На перемене он подскочил к той же Ариадне Андреевне:
– А Костя курит.
Ариадна взглянула на него с интересом: – Пороки украшают. – И оттолкнула его от себя. Она врезала ему по-девчоночьи: – Отстань! – И еще, совсем не в такт: – Молодец, котик!
Стул Винсента
Он звал ее Маркизой ангелов. Она его – Сказочником.
Отчим и падчерица.
Тот, кто сидел на старом ивовом стуле, тот и задавал вопросы. На это раз сидела Маркиза:
– На чем Земля держится?
– На трех китах.
– А киты?
– На воде, в море-океане.
– А море-океан?
– На земле.
– Вот и запутался. Опять я выиграла.
Стул скрипел на все лады. Сейчас стул радовался.
У Маркизы были длинные пальцы и лицо, которое начинает взрослеть. Сказочник вывел правило: как только ребенок начинает читать, он начинает взрослеть. Маркиза уже бегло читала.
– Земля держится на лучиках. На солнечных!
– Ага, привязана! Шнурками от кроссовок. Ха-ха-ха! Хе-хе-хе! – нарочно, по слогам, рассмеялся Сказочник.
– Не дразни меня, а то уйду.
– Лады. А от кого люди произошли, а, Маркиза?
– От обезьян!
– Ага, из клеток сбежали! Человека Бог создал.
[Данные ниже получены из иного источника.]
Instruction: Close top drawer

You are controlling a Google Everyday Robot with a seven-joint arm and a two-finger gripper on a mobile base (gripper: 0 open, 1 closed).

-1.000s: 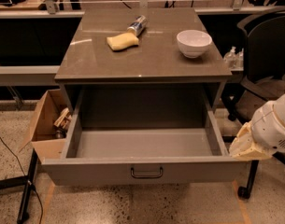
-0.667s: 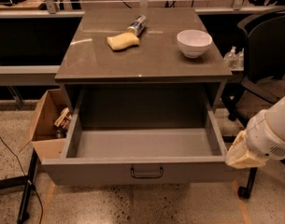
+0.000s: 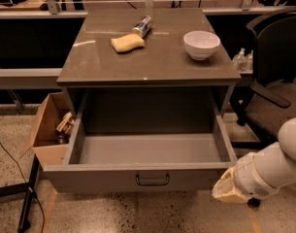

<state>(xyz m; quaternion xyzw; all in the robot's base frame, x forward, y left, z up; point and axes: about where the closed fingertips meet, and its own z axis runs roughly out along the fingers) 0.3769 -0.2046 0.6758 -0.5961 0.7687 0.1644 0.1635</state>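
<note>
Under the tabletop (image 3: 157, 64), the top drawer (image 3: 99, 178) stands pulled fully out, with its handle (image 3: 152, 179) facing the camera. The gripper (image 3: 226, 191) hangs just off its front right corner; its grip state can't be made out. It should press flat near the panel's middle and push straight back. Since a second ago it has dropped lower and moved leftward; the drawer hasn't moved.

Rounded white arm (image 3: 276, 165) ends in a tan hand (image 3: 227, 191), lower right
</note>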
Вопросительный стул скрипит всеми своими ивовыми прутьями, как будто музыкальный инструмент.
– Завтра, между прочим, Пасха, – вздыхает Сказочник, – все христосываются. Крашеные яйца дарят.
– Зачем дарят?
– Не знаю, чтобы простили, помирились.
– Да?! – изумилась Маркиза. – А если я Кристине свое яйцо отдам, то помирюсь с ней?
– Надо еще три раза поцеловаться в щеки.
– Здорово! Это что, такое правило?
– Христосоваются! Мирятся, значит.
– И мы с Кристиной…
– Конечно! Тогда давай скорей красить.
– Их еще сварить надо.
– Давай, ты, Сказочник, вари, а я буду красить.
Маркиза соскользнула со стула и побежала за красками и кисточкой.
– Вообще-то их в луковой кожуре кипятят, но и кисточкой можно.
Вскоре яйца тупо застучали о дно эмалированного голубого ковшика. Минут десять прыгали они в кипятке. А потом крутились под холодной струей крана.
– А почему Пасха называется?
Сказочник не знал.
Он знал с полтысячи разных писателей, больших и мелких, знал Мигеля Сервантеса Сеаведру и Эрнеста Теодора Амадея Гофмана, но не знал, почему Пасха называется Пасхой и для чего красят яйца.
Красной акварелью Маркиза подписала яйцо «Кристине». И Сказочник еще посоветовал добавить «Х.В.». Христос Воскрес. Такое же яйцо «Маме», «Сказочнику».